Exercise directions
Copy out the lines of the material that include the string "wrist".

━━━━━━━━━━━━━━━━━━━━

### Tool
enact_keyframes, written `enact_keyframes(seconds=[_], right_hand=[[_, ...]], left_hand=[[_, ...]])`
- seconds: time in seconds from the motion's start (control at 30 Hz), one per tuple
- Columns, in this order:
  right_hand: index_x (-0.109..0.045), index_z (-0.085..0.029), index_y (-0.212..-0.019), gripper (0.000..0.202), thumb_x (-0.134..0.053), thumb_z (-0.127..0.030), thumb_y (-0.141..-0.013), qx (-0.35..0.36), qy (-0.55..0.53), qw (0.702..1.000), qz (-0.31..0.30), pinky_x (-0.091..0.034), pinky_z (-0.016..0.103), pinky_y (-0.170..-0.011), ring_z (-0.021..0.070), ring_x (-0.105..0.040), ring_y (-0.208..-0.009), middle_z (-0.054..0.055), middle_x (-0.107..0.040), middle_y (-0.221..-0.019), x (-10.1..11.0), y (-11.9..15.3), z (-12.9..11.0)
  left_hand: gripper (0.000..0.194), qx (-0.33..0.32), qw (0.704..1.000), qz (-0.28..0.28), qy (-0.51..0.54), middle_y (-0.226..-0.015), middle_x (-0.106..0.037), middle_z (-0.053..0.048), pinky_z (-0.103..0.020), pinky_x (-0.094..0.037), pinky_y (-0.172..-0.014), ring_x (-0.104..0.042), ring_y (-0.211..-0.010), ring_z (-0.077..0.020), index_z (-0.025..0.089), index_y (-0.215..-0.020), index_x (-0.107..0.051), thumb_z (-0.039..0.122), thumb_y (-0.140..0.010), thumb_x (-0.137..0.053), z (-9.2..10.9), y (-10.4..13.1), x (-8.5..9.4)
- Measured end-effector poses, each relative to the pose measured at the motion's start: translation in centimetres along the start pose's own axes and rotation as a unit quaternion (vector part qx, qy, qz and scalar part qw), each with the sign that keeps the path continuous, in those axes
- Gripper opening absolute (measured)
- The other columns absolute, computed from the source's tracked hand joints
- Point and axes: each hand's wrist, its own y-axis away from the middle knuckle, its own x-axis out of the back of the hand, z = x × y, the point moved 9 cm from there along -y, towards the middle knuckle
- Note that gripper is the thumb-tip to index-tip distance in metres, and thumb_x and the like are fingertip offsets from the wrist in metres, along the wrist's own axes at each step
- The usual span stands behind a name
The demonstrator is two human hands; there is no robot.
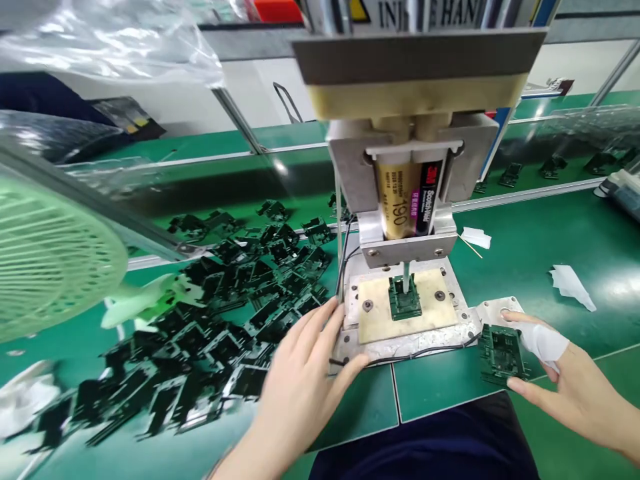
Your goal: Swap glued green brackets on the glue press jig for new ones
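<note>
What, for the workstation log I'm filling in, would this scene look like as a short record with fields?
Left hand: spread beside the metal base, holding nothing visible
Right hand: holding a green part
Under nozzle: second green part, on a pale plate
Cartridge: gold and black, marked 3M
Left side: many dark parts, pale green fan

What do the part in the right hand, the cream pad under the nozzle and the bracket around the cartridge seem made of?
Held part: probably moulded plastic, dark green, judging by its intricate shape.
Pad: perhaps resin or plastic, matte cream, evenly coloured.
Bracket: likely bare metal, given its grey, dull shine.
</note>
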Motion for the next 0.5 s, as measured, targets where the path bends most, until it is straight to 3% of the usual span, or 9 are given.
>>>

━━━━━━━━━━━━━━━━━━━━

Written response
- Point and axes: each hand's wrist, its own y-axis away from the middle knuckle, its own x-axis out of the back of the hand, z = x × y, the point moved 9 cm from there along -y, towards the middle knuckle
- Note that gripper is the thumb-tip to index-tip distance in metres, and thumb_x and the like are fingertip offsets from the wrist in metres, along the wrist's own axes at each step

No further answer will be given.